- _YOUR TASK_:
All lines from the one containing "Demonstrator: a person" down to the one containing "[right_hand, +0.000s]", both ends included, are to be given again exactly; omit the rest of the listing below.

○ ○ ○ ○ ○ ○ ○

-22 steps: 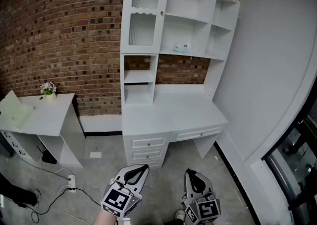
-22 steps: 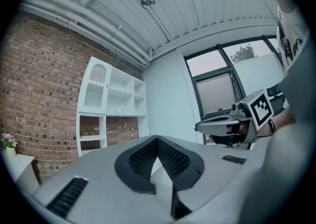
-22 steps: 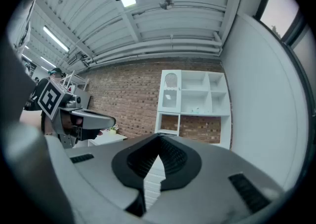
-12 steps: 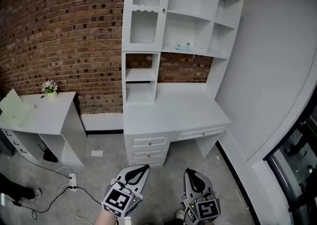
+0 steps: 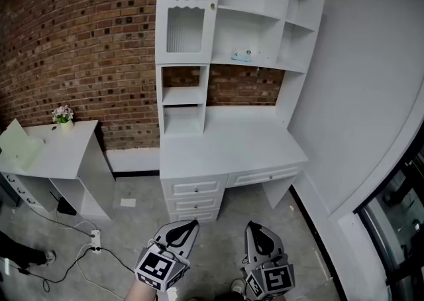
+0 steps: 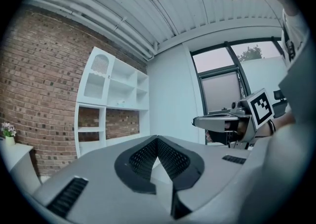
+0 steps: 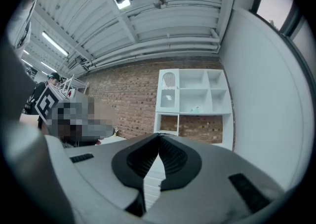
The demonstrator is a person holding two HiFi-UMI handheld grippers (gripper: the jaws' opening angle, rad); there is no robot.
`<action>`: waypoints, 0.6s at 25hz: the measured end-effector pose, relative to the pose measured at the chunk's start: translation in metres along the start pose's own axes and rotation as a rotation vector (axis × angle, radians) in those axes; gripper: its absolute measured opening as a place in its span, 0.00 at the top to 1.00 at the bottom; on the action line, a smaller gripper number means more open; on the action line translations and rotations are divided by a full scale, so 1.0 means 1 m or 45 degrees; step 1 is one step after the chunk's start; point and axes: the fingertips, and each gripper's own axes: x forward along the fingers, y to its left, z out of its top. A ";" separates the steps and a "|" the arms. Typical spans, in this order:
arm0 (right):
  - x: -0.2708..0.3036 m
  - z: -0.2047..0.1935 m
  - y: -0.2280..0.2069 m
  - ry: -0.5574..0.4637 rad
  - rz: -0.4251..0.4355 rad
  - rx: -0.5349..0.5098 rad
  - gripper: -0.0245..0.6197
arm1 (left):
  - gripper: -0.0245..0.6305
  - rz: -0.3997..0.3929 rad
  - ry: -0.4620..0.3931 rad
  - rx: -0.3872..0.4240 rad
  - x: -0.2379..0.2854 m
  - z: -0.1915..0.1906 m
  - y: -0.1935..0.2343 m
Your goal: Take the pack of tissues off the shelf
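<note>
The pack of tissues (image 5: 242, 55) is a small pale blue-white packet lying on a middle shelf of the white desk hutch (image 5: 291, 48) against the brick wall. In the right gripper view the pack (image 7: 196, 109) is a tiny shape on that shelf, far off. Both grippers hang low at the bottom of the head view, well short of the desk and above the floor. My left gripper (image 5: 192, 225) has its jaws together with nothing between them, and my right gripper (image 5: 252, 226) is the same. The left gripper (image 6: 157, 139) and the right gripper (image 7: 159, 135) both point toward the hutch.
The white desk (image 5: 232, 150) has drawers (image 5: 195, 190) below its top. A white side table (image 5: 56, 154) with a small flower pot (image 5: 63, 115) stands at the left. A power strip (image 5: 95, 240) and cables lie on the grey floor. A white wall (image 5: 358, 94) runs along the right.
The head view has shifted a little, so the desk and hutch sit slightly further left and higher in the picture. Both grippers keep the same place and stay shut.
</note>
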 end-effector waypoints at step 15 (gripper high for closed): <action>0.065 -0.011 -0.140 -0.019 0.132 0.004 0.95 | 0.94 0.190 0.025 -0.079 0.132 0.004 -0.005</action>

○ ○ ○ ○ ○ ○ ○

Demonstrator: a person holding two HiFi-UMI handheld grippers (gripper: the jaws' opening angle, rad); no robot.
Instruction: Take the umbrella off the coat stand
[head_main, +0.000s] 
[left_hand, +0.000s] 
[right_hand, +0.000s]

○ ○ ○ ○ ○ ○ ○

- _PROBLEM SOLUTION_:
Demonstrator: a person holding two HiFi-UMI handheld grippers (gripper: the jaws' opening angle, rad); no robot.
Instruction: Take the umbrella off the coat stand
[head_main, +0.000s] 
[left_hand, +0.000s] 
[right_hand, +0.000s]

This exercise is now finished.